# How Does One Find A Basis For The Orthogonal Complement of W given W?

I've been doing some work in Linear Algebra for my course at school. I just want to be clear about how to find the orthogonal complement of a subspace. The basis for the subspace, W, is shown below, composed of 3 vectors:$$W = \begin{Bmatrix}\begin{bmatrix}1\\2\\3\\4 \end{bmatrix} \begin{bmatrix}-3\\4\\2\\6\end{bmatrix} \begin{bmatrix}2\\-2\\3\\5\end{bmatrix}\end{Bmatrix}$$

I would like to know if one simply sets $W*W^T$$=0 and takes the columns of the resulting matrix as the basis of the orthogonal complement of W, provided that row reduction has been performed to make sure the remaining columns are linearly independent. Please note that I have created an arbitrary set of vectors above that are not orthogonal, and so if they need to be for W*W^T$$=0$ please point that out. Thank you.

Think of a system of linear equations you want to solve that will say your vector $\mathbf x$ is orthogonal to $W$.

• I think I now better understand. x being orthogonal to W, as I just reviewed, means the inner product of x with all vectors in a set spanning W must be zero. So doing a little rearranging, I found that the transpose of W times x must also equal zero. So is it incorrect for me to say W*W^T = 0 when Row W = perp(Nul W^T)? – equalsign Apr 24 '13 at 6:00
• EDIT: In above comment, I meant to ask "Therefore is it incorrect for one to say W*W^T = 0 when Col W = perp(Nul W^T)?" (NOT Row W) – equalsign Apr 24 '13 at 6:13
• Yes, $\text{Col}(A)^\perp = N(A^T)$. Your $W$ is a subspace, not a matrix, so what you wrote doesn't quite make sense. – Ted Shifrin Apr 24 '13 at 11:13
• No, you forget that a matrix can be comprised of vectors, and the subspace above is a basis of vectors, which can, in turn, be considered a matrix.
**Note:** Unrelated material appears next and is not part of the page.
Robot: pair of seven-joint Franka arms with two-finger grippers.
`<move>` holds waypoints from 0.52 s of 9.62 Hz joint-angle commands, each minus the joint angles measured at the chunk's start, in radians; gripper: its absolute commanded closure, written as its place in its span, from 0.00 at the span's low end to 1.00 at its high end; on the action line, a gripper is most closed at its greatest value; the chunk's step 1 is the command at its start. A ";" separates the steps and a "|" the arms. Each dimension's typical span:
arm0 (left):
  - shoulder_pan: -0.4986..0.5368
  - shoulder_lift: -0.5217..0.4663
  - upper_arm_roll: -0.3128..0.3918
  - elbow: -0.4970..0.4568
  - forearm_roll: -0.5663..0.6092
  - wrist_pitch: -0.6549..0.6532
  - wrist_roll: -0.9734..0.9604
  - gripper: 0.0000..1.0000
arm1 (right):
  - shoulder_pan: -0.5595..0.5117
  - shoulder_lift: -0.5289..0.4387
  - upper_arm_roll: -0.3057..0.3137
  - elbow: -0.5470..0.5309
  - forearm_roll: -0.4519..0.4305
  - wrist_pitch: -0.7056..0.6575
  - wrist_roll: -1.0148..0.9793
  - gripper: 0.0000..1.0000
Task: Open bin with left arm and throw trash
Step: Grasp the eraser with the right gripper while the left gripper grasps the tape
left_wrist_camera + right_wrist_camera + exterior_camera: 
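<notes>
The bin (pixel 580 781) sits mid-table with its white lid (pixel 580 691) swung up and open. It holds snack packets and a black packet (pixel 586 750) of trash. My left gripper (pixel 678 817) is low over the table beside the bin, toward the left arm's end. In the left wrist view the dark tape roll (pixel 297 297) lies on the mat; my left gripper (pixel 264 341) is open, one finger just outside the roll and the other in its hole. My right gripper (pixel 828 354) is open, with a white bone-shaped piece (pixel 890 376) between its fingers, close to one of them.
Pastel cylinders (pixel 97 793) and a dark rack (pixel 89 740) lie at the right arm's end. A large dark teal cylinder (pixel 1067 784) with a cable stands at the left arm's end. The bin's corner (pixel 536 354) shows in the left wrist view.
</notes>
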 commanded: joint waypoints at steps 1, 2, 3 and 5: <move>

I'm afraid you haven't really answered my question, which is specifically leading to "how can one find a vector perpendicular to a set of vectors?" And no, I am not looking for a simple answer such as "come up with a vector with the same number of elements as the vectors in the set whose inner product with each of the set's vectors is zero". I'm afraid it has to be more elegant than that. – equalsign Apr 25 '13 at 4:31

I'd rather put the matrix in this way, here I just give a very simple example, you can solve your matrix in the same way: $$W = \begin{bmatrix} \begin{matrix}1\\0\\0 \end{matrix} \begin{matrix}0\\1\\0\end{matrix} \begin{matrix}0\\0\\1\end{matrix} \begin{matrix}1\\1\\1\end{matrix}\end{bmatrix}$$

Then find the null space of W by solving $$Wx = 0$$

You will get the basis for the nullspace: $$v = \begin{bmatrix} \begin{matrix}-1\\-1\\-1\\1 \end{matrix} \end{bmatrix}$$

the null space is spared by v, $$null(W) = span(v)$$ you can easily find subspace spanned by W is orthogonal to subspace spanned by v, because every basis (each row of W) is orthogonal to v.